No obstante, y contrariamente a los temores que expresaron los terratenientes del país, el viceministro de Tierras, Alejandro Almaraz indicó que la vigencia de los límites de extensión de tierras no tendrá retroactividad, en el sentido de que solamente será exigida a predios adquiridos con posterioridad a la aplicación de la nueva Constitución.
Dos lecturas, una realidad
Ambos hitos son pasos significativos pero no definitivos. La aprobación de la nueva carta magna significa dotar al país de un marco jurídico sobre el que seguir desarrollando el proceso de cambio impulsado por el gobierno; pero éste, conjuntamente con los actores populares que le dan respaldo, tendrán que seguir trabajando para ir consolidando y concreción de las políticas y eso supone que futuramente tengan que ser aprobadas más de cien leyes y reglamentos. Ante esta situación cabe presuponer que la derecha desarrollará una lucha para rechazar cada una de los textos, lucha que será especialmente encarnizada en la búsqueda del encuadre de los estatutos regionales a la CPE. La derecha empieza a posicionarse y, la aprobación de la nueva CPE ya ha sido leída -como ya se anunciaba- como un retroceso del apoyo oficialista de 7 puntos, que según su máximo representante Branco Marinkovic “materializa la fractura de los bolivianos”. No obstante, y lejos de la imagen de una Bolivia empantanegada en un equilibrio difícil de resolver, Morales declaró "Aquí no hay empate, hay ganador.
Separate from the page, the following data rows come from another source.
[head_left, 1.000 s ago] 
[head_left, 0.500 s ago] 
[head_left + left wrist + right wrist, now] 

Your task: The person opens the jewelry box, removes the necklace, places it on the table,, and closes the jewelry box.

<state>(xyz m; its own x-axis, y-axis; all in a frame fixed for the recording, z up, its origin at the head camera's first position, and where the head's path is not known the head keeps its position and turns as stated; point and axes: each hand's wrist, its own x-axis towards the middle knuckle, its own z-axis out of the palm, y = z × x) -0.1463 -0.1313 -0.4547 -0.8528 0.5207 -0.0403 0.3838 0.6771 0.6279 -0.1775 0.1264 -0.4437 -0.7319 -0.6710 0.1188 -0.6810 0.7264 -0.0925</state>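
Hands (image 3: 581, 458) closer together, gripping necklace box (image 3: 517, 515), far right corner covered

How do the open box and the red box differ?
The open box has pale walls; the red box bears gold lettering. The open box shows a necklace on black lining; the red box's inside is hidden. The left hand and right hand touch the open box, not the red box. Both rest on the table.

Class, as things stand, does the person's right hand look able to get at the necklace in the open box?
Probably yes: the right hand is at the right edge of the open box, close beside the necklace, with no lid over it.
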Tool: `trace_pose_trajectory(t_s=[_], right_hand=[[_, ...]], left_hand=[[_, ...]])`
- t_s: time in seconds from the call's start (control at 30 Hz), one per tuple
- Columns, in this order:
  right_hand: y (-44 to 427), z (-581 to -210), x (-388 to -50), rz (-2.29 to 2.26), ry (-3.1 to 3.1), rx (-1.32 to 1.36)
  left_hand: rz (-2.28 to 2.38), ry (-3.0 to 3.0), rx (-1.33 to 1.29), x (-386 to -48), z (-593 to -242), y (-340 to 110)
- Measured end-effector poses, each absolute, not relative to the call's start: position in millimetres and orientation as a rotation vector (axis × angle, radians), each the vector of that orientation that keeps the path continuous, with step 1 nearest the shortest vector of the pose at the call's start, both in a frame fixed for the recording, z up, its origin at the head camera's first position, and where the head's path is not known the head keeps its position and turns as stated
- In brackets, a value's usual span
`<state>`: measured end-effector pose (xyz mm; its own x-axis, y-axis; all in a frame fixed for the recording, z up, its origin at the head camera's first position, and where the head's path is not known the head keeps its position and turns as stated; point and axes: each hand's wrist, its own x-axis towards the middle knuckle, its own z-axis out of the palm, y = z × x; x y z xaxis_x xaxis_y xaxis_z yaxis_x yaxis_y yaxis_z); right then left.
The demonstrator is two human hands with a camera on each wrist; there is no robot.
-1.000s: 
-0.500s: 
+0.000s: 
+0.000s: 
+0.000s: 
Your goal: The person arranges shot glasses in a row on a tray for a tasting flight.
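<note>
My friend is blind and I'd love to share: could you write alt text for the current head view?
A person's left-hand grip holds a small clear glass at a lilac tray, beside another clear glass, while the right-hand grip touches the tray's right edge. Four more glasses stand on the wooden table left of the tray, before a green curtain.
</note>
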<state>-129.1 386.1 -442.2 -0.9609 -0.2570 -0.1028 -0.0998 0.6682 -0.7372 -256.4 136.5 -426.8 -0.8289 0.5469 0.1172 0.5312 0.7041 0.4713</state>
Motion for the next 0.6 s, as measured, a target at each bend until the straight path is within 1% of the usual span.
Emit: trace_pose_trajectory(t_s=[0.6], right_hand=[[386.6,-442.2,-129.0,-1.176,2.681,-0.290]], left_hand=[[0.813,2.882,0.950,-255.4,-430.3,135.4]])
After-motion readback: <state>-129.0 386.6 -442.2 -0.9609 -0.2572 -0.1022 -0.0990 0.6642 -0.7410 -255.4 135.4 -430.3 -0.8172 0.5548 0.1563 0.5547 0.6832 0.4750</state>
El Sí a la Constitución Política del Estado alcanzó la mayoría de votos. No hay 'medias lunas', la Constitución es la luna llena del país (…) Gracias a la voluntad soberana se refunda una nueva Bolivia", y se mostró abierto a negociar con los líderes opositores para que se desarrollen los respectivos estatutos de autonomía que tendrán que ajustarse a la recién aprobada CPE.